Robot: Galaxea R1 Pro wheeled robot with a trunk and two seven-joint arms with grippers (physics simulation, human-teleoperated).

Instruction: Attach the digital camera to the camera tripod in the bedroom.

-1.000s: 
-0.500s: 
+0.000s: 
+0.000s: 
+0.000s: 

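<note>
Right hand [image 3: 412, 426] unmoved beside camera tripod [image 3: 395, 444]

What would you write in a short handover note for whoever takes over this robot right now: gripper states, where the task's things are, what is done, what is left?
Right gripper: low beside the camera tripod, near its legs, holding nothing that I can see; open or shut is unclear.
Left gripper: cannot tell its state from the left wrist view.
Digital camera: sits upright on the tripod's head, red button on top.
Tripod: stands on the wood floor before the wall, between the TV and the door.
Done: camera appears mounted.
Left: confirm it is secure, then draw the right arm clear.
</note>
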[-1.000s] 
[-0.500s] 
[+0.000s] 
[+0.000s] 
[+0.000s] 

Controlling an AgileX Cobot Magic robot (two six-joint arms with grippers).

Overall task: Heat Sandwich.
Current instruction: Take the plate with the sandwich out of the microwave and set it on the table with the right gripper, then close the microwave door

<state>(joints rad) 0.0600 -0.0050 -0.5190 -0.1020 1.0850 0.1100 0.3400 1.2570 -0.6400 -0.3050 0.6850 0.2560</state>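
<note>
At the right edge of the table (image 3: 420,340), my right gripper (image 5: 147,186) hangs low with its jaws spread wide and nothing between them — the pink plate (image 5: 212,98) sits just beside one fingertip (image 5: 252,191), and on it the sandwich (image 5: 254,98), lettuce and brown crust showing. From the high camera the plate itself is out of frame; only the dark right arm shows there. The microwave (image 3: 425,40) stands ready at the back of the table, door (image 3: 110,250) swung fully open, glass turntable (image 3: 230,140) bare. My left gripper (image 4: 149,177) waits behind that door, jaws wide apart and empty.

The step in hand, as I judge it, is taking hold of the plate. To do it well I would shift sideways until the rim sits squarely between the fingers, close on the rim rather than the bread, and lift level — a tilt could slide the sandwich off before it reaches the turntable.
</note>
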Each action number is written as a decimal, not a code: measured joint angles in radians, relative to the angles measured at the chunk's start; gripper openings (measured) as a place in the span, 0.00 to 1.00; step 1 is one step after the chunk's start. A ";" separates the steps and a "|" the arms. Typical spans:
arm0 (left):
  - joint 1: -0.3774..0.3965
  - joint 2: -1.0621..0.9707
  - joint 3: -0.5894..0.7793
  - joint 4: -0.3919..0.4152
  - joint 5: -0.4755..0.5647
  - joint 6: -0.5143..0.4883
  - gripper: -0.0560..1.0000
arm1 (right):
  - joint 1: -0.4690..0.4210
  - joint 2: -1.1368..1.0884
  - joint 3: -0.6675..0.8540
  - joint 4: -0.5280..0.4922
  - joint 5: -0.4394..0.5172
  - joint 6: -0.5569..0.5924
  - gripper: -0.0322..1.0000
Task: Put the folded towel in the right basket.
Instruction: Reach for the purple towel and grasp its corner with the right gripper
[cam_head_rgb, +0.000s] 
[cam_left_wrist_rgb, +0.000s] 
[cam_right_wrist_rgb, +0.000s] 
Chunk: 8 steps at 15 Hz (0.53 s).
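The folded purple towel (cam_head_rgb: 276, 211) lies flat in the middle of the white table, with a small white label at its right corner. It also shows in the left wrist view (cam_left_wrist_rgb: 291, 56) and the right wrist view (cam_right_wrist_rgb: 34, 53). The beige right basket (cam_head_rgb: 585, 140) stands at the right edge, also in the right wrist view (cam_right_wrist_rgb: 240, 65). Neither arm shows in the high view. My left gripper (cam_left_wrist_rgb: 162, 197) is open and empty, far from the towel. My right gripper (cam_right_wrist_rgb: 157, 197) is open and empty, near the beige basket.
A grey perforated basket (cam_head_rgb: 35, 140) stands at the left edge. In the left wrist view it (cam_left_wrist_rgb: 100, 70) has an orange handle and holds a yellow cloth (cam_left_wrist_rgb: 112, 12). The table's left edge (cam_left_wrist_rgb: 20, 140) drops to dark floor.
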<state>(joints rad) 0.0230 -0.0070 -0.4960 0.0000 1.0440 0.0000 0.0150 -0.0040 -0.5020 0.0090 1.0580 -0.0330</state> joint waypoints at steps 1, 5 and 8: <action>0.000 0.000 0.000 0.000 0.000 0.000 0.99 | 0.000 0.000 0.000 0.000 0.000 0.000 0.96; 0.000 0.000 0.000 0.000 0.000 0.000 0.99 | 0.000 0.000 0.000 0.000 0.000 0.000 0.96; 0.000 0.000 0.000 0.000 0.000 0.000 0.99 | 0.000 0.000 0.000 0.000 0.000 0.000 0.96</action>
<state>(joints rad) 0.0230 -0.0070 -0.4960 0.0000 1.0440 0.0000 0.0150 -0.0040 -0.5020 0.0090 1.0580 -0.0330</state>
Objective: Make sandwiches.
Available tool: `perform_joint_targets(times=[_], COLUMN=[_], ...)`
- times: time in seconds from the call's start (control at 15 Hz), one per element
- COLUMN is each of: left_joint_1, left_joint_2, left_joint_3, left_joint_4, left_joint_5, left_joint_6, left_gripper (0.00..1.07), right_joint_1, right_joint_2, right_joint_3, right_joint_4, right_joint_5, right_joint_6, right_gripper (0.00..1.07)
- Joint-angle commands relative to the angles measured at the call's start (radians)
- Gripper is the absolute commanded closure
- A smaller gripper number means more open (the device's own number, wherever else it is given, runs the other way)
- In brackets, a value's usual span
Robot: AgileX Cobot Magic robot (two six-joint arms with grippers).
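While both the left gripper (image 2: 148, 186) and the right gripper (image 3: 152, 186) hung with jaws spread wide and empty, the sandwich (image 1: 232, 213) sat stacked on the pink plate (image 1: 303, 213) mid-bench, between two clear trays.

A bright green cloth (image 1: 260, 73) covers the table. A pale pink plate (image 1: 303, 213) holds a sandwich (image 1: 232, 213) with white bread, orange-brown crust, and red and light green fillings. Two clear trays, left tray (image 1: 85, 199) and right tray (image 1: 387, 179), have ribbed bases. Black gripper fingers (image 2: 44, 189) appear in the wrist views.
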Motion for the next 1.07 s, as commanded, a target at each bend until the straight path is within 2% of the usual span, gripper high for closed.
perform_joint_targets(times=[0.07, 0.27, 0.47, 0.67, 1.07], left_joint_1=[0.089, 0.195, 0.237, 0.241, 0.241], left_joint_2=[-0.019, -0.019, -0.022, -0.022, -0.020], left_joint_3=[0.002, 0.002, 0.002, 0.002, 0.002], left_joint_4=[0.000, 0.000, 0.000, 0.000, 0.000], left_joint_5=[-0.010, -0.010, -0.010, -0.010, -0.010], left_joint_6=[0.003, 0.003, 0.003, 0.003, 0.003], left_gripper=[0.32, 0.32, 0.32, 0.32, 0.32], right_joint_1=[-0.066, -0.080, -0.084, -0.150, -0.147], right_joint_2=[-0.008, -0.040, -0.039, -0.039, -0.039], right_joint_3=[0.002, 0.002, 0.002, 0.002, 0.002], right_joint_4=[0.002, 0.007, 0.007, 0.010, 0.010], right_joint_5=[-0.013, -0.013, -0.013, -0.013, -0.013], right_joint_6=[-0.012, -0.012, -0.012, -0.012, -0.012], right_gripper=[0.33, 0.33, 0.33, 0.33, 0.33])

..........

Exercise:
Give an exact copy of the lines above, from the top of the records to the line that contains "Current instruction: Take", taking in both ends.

Answer to this problem:
Robot: Galaxea R1 Pro wheeled robot with a trunk and two seven-joint arms with grippers (physics simulation, human-teleoperated).

Instruction: Attach the digital camera to the camera tripod in the bedroom.

-1.000s: 
-0.500s: 
+0.000s: 
+0.000s: 
+0.000s: 

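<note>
Right hand [image 3: 412, 426] unmoved beside camera tripod [image 3: 395, 444]

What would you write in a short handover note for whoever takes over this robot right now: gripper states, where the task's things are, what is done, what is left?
Right gripper: low beside the camera tripod, near its legs, holding nothing that I can see; open or shut is unclear.
Left gripper: cannot tell its state from the left wrist view.
Digital camera: sits upright on the tripod's head, red button on top.
Tripod: stands on the wood floor before the wall, between the TV and the door.
Done: camera appears mounted.
Left: confirm it is secure, then draw the right arm clear.
</note>
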[-1.000s] 
[-0.500s] 
[+0.000s] 
[+0.000s] 
[+0.000s] 

Controlling an AgileX Cobot Magic robot (two six-joint arms with grippers).

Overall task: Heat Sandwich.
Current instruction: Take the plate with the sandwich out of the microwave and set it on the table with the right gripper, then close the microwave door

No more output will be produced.